Imaginez que l'exemple donné soit appliqué à un multi-effet. En interne, l'appareil effectuera un ensemble de calculs pour chaque effet. Puisque nous sommes en numérique, imaginez qu'un effet nécessite une division : la machine devra arrondir car elle ne travaille qu'avec des entiers. Imaginez qu'elle doit traiter 8 effets de même type : à force d'arrondis, le son sera un peu déformé. En travaillant avec une meilleure résolution, c'est comme si les calculs se faisaient avec des nombres à virgule : il sont plus précis. Le son sera alors moins altéré par les effets, donc plus fidèle.
Maintenant, voici quelques consignes à respecter quand on travaille avec un ordinateur.
Ayez à l'esprit qu'un ordinateur peut "planter", c'est à dire qu'il se bloque et qu'il n'y a plus moyen d'accéder à la fonction d'enregistrement de vos logiciels. Sauvegardez fréquement si vous ne voulez pas perdre des heures de travail.
Ensuite, pensez qu'un disque dur n'est pas infaillible. Si celui-ci a un problème, cela peut être des mois de travail qui se perdent. Copiez régulièrement tous vos fichiers important sur un autre support afin de récupérer votre travail " au cas où... ". Quand vous réalisez une sauvegarde sur CD, utilisez l'option de vérification de votre logiciel de gravure : une sauvegarde qui n'est pas fiable à 100% ne sert à rien !.

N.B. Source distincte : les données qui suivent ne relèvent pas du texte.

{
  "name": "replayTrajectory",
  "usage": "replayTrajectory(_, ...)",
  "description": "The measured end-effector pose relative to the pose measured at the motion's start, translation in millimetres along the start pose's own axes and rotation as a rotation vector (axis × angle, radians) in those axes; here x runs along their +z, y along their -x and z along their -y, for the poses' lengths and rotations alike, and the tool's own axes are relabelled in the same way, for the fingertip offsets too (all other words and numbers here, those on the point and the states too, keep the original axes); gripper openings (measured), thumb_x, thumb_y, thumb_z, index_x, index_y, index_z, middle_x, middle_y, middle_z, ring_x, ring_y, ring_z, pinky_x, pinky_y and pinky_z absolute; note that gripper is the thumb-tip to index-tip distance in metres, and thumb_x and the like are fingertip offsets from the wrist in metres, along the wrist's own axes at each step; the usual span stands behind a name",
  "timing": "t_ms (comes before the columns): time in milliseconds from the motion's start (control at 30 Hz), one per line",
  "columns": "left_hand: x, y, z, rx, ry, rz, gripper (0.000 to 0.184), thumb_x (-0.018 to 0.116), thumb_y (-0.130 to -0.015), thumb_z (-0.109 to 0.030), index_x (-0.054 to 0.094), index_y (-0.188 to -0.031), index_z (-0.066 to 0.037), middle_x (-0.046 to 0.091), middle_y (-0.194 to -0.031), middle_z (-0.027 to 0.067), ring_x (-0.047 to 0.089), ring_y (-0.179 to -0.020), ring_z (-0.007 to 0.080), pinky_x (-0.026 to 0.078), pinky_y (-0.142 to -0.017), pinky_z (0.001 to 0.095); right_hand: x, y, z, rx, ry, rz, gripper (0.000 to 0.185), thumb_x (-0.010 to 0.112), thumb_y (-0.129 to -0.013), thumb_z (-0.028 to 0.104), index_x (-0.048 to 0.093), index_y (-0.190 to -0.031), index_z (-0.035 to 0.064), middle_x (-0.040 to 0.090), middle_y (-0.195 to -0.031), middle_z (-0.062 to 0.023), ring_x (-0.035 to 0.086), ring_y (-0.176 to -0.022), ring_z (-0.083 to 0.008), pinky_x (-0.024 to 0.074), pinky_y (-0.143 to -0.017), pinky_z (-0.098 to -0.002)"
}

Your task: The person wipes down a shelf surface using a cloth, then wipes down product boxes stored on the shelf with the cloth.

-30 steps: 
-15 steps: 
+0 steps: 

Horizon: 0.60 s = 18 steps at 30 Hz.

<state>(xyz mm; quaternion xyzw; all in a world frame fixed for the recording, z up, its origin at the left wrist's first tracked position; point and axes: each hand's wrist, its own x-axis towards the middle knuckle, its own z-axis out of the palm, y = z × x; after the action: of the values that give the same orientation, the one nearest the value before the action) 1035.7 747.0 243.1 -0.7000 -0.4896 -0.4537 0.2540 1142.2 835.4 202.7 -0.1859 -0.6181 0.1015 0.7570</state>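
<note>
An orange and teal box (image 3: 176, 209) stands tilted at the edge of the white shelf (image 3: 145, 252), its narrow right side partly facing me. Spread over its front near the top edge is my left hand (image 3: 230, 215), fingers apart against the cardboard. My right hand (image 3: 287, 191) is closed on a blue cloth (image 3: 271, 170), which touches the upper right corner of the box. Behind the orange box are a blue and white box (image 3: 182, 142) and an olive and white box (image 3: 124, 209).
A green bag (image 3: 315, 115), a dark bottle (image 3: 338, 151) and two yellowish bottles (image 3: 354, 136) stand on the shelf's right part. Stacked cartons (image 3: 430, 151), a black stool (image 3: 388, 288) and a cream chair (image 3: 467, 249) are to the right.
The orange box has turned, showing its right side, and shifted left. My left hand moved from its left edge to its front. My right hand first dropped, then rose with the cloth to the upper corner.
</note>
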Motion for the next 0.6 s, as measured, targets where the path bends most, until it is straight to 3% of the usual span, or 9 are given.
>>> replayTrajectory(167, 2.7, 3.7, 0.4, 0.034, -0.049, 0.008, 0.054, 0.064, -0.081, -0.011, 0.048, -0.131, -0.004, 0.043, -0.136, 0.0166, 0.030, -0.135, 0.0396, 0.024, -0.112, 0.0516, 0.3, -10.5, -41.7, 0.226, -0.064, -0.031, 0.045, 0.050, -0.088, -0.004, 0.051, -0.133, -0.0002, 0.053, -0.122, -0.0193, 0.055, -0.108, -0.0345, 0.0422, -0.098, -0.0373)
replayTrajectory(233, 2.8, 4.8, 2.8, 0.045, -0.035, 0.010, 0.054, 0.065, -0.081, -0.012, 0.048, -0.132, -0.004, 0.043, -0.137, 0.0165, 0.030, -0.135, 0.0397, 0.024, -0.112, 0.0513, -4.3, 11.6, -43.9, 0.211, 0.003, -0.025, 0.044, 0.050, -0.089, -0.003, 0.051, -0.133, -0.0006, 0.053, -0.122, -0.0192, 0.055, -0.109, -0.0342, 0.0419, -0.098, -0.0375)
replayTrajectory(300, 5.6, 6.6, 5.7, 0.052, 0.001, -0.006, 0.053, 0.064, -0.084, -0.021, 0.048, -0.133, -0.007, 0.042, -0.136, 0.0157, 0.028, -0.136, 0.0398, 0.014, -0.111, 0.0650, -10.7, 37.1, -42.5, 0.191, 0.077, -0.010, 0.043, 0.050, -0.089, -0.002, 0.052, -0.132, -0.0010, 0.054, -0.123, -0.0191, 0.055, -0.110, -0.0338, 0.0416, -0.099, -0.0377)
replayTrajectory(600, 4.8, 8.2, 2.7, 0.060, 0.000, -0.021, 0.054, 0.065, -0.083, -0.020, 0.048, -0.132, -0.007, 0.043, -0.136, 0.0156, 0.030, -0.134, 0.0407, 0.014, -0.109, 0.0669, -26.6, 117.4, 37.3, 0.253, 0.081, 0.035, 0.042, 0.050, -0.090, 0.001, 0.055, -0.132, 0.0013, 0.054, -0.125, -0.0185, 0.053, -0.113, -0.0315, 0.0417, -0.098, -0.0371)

Cette opération ne doit pas être prises à la légère : c'est long, lent, chiant, tout ce que vous voulez, et en plus, certaines personnes vous diront que c'est inutile parce que de nos jours, les disques durs sont fiables etc... Pensez qu'à part une défaillance matérielle, il peut aussi arriver : un bon gros plantage qui détruit vos fichiers, un virus qui vous bousille tout votre boulot, une mauvaise manipulation... Dans les entreprises, cette opération est faite tous les jours. Vous pouvez ne la faire que toutes les deux semaines, tous les mois, tous les six mois, suivant le temps que vous passez sur votre ordinateur. En tout cas, je peux vous assurer que quand ça vous arrive (toujours quand vous êtes pressés ou que vous faites une démonstration*), c'est la crise de nerfs assurée !
Enfin, dernière recommandation, faites attention aux types de fichiers quand vous enregistrez votre travail sur le disque dur. Vérifiez que le format dans lequel vous sauvegardez votre œuvre accepte la même qualité que celle dont vous vous êtes servis pour enregistrer et qu'il n'y a pas de compression destructive (type MP3, par exemple) qui modifie le son pour mieux réduire la taille du fichier enregistré. Si vous ne savez pas si la compression d'un format est destructive ou non, supposez qu'elle l'est et évitez ce type de fichiers.
Pour illustrer, disons que vous enregistrez en 16 bits 44.1Khz en stéréo : n'allez pas choisir un format limité à 8 bits 22Khz mono (ce qui donnerait un coté radio mal reçue du plus bel effet :-) ). Lorsque c'est possible, évitez les formats exotiques ou propriétaires (utilisables par un seul logiciel) afin de pouvoir retravailler aisément le résultat avec d'autres logiciels.